Oil has slipped this morning as prices come under pressure from an oversupplied fuel market.
Brent crude futures, the global benchmark, were trading down 0.84 per cent at $49.70 a barrel at the time of publishing. According to data from Reuters, that's nearly eight per cent below its open on 25 May, the day the Organisation of the Petroleum Exporting Countries (Opec) and other producing nations agreed to extend oil output cuts through the first quarter of 2018.
The US benchmark, West Texas Intermediate (WTI), was down 0.81 per cent at $47.80 a barrel.
"Oil prices have been generally falling ever since that Opec meeting on 25 May. Disappointed that the oil cartel and Russia could not come up with a bolder plan to reduce the global crude surplus, market participants have been selling into every bounce since," said Fawad Razaqzada, analyst at Forex.

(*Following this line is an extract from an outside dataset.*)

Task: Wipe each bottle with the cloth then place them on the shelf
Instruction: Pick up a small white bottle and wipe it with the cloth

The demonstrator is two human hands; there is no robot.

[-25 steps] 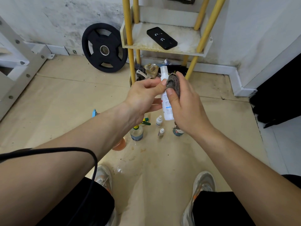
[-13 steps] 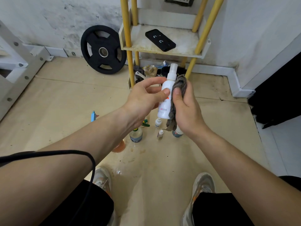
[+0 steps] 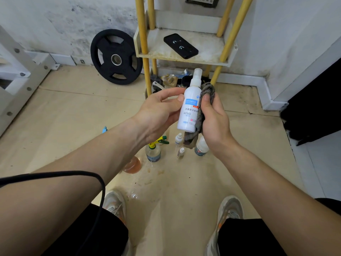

While Opec works to bring the market back into balance with its agreement to cut output by 1.8m barrels per day (bpd), production in the US has been rocketing.
According to the Energy Information Administration (EIA), US crude production averaged around 9m bpd in the first quarter, up nearly 200,000 bpd from the previous quarter, and it is expected to reach a record 10m bpd next year.
However, last night's data from the American Petroleum Institute said US inventories fell by 4.6m barrels last week, beating analysts' expectations. Official data from the EIA will be released later today, and analysts are expecting stocks to fall.
"US oil stocks have actually fallen for several weeks now, suggesting the glut may be falling after all. Any further sharp reductions in US stocks could put a floor under oil prices in the short-term," Razaqzada said.